■ ASSIGNED TASK:
Using the listing below, retype only the lines from the line with "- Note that" through the end, both ends included, and exclude the pictures.

——————————

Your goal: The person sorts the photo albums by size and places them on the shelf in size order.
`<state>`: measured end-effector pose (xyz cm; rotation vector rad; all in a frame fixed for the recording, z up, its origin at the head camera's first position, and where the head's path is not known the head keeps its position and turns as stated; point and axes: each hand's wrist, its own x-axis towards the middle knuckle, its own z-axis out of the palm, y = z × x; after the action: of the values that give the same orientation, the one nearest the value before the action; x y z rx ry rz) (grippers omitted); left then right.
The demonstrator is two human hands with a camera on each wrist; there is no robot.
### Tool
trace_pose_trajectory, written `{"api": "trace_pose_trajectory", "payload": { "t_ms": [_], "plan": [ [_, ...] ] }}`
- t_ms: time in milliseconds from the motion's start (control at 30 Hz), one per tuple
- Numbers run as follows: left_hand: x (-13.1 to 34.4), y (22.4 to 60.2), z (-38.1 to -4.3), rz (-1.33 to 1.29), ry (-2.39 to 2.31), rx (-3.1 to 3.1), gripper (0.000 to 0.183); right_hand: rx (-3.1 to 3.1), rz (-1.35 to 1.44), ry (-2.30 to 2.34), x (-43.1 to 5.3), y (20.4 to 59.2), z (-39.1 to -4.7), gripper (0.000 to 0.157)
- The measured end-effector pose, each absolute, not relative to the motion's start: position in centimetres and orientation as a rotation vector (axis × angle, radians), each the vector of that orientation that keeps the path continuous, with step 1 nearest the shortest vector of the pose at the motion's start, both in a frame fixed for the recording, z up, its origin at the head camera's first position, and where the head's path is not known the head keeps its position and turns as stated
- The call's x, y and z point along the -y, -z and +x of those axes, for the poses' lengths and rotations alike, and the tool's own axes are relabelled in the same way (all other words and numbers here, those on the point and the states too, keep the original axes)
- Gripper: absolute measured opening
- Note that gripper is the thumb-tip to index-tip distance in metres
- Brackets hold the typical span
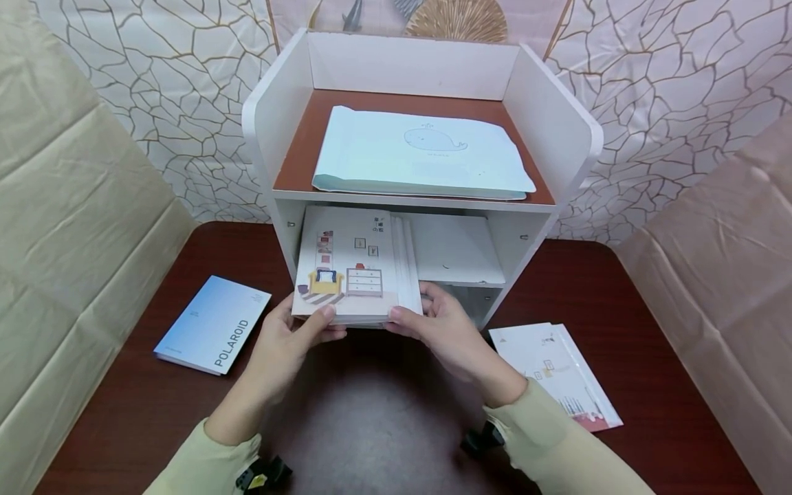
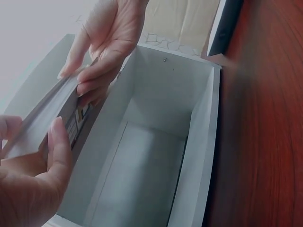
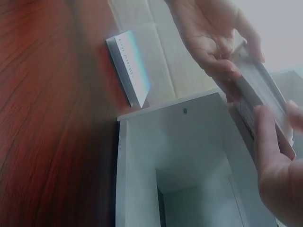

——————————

■ RESPONSE BELOW:
- Note that gripper is the thumb-tip to index-tip distance in metres
- Brackets hold the typical span

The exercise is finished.